9 novembre 1989: le jour qui ébranla le monde

par · 9 novembre 2009

Personne ne regrettera que les événements de 1989 à 1991 aient abouti à l’effondrement du Bloc soviétique. Pourtant, derrière l’hymne à la liberté entonné à l’unisson par les conservateurs européens à l’occasion de ce vingtième anniversaire, il y a une double ambiguïté. Le monde occidental a vu sa domination sans partage. Ce fut la base de la politique de Nicolas Sarkozy et les raisons de son alignement sur les USA. Et la victoire totale du libéralisme économique fut contrariée par une crise sans précédent depuis 1929.

Si la chute du Mur a consacré l’échec de l’économie planifiée, la crise a fortement prouvé l’échec de la toute puissance du capitalisme. Qu’on ne s’y trompe pas, il y aura une réécriture de l’Histoire, une ré-interprétation des faits et une récupération de l’événement.

La chute du mur fut une formidable victoire de la démocratie et l’aboutissement d’un combat des socialistes car, n’en déplaise aux partisans de la confusion, le socialisme, le vrai, s’est toujours conjugué avec la liberté et la démocratie. La social-démocratie, dès les origines, n’a jamais ignoré la véritable nature du système soviétique. Il suffit de lire les textes du théoricien allemand Karl Kautsky, ceux de Rosa Luxemburg, et le discours de Léon Blum au congrès de Tours. À gauche, « on a toujours su ». C’est la raison pour laquelle, les sociaux-démocrates n’ont cessé de tendre la main tout en gardant les yeux ouverts car ils croyaient dans la prophétie de Léon Blum. D’ailleurs, dans les racines lointaines du grand bouleversement de 1989, on trouve le choix de l’Ostpolitik du chancelier social-démocrate Willy Brandt. Les révoltes populaires de 1953, de 1956, de 1968, de 1971 ou de 1980 en RDA, dans les chantiers navals de Gdansk, de Szceczin, dans les rues de Budapest ou de Prague ont démontré que même derrière le rideau de fer, la résistance existait, obstinément malgré la répression.

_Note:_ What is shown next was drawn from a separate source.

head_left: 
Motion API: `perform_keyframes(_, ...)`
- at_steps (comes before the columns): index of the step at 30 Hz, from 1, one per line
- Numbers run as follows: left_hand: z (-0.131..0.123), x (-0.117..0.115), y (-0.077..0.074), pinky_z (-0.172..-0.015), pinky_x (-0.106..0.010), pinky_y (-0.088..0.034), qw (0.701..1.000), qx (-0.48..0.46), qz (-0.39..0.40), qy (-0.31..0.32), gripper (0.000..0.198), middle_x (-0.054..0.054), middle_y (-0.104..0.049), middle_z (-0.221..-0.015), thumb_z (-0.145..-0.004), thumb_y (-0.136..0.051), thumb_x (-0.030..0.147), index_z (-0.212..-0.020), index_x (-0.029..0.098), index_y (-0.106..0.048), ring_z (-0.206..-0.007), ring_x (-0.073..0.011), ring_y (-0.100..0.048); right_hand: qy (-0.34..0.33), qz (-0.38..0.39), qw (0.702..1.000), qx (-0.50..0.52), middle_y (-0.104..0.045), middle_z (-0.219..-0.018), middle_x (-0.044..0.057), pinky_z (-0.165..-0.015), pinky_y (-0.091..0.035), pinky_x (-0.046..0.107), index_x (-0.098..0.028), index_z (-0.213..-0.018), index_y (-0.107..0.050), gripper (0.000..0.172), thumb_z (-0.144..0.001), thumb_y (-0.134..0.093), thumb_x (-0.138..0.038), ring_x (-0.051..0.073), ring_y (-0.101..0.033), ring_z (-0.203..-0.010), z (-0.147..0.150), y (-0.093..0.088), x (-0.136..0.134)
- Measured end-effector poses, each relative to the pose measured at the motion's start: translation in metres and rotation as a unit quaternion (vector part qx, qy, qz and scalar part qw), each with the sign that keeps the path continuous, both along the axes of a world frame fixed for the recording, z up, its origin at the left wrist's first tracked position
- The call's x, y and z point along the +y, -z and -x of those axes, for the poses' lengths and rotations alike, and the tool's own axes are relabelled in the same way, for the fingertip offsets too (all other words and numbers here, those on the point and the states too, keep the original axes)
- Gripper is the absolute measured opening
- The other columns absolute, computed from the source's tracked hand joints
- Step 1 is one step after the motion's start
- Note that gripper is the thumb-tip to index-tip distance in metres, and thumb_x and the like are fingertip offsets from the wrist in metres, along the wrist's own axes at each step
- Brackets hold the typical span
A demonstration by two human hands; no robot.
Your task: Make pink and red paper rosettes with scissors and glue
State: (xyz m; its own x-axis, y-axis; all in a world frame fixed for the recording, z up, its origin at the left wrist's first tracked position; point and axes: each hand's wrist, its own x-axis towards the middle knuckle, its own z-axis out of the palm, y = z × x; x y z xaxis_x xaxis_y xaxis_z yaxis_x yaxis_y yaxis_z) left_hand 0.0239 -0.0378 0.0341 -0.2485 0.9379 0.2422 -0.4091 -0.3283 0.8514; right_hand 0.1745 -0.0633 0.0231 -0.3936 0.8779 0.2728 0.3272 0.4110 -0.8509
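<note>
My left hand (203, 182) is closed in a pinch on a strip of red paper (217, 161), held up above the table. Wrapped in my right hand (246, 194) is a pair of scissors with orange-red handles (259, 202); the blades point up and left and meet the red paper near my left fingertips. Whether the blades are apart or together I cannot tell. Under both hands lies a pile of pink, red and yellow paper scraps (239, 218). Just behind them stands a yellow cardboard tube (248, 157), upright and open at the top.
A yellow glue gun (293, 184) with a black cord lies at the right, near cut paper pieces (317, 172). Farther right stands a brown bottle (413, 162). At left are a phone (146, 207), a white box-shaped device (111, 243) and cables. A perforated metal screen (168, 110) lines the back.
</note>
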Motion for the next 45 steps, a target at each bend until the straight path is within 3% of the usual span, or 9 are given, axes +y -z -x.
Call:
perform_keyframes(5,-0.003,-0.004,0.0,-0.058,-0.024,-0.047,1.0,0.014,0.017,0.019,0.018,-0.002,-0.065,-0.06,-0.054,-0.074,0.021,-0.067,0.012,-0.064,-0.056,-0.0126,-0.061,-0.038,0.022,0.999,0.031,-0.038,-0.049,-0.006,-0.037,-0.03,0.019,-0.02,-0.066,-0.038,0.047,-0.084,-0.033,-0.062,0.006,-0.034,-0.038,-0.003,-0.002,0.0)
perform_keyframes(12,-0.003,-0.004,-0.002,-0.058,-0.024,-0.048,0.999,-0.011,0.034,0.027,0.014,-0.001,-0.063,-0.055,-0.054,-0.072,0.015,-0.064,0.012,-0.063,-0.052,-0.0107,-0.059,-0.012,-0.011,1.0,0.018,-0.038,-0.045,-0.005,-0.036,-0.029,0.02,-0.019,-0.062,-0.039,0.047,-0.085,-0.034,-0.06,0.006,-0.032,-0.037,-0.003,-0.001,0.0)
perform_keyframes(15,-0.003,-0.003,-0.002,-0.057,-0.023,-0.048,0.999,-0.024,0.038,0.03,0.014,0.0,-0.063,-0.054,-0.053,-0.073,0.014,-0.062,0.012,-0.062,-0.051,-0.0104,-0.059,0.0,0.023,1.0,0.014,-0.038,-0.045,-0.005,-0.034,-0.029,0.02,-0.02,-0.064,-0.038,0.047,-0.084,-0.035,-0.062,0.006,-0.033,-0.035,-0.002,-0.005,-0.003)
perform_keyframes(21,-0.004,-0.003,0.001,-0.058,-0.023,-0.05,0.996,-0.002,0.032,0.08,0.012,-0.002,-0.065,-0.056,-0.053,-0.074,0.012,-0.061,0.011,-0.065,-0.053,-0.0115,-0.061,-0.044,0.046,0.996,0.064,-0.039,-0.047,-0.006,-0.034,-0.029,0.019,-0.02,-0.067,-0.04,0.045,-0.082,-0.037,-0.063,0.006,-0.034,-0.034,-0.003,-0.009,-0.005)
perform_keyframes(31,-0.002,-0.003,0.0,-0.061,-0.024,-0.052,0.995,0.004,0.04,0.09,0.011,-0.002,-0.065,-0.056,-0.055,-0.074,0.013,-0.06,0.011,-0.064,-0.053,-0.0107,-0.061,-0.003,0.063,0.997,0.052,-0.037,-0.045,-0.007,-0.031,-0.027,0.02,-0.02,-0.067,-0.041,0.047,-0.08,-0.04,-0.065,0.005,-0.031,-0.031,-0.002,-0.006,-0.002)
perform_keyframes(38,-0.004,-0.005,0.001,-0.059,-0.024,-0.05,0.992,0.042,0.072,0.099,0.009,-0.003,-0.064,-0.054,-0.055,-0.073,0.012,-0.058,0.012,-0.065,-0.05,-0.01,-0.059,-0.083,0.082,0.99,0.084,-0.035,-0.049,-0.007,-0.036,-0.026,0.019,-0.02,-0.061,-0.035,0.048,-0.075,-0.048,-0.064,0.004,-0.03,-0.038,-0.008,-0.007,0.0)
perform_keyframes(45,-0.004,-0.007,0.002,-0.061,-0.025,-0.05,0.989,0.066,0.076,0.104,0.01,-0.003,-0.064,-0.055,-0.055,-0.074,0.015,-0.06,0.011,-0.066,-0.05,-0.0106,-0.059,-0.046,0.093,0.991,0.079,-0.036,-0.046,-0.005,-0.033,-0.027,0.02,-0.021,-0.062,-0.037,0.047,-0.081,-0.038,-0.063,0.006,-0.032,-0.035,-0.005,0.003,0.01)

Avec la Chute du Mur, on en a fini avec un monde bipolaire. Pendant les dix ans qui ont suivi, on a alors eu l’illusion que seule demeurait l’hyperpuissance américaine, que seule avait triomphé la toute puissance du marché. Bref, c’était « la fin de l’Histoire ». Et puis la guerre est revenue en Europe avec la fin de l’ex-Yougoslavie où, pourtant, le modèle titiste avait été admiré parfois dans certains cercles de la gauche française; la mondialisation a montré qu’elle n’était pas si heureuse; les conflits régionaux n’étant plus « contenus » dans le cadre de la Guerre froide, ils se sont multipliés; avec l’échec du communisme, les intégrismes religieux ont continué leur développement avec le recours à la violence terroriste, non plus contre des avions ou des magasins, mais en frappant au cœur des nations, comme ce 11 septembre 2001 à New York et Washington.

Il y a d’autres murs à abattre. A Pyongyang, à Saigon, Pékin ou la Havane. Des murs ailleurs d’une autre nature, l’oppression politique continue, l’injustice sociale s’accroît et la nature s’abîme. Voilà pourquoi le combat n’est jamais fini.

Hommage donc aux anonymes, aux dissidents célèbres, aux hommes et aux femmes ordinaires, l’engagement des intellectuels, le courage de cadres du « Parti » qui ont su dire « non », parfois en y laissant la vie. S’il y a une leçon à retenir, c’est que rien n’est immuable. Lorsque les peuples s’emparent de leur histoire. S’il y a un enseignement à méditer, c’est que le monde de l’après-crise n’est pas unipolaire, mais multipolaire. Dans ce nouveau monde, l’Europe se doit d’être au rendez-vous de l’Histoire.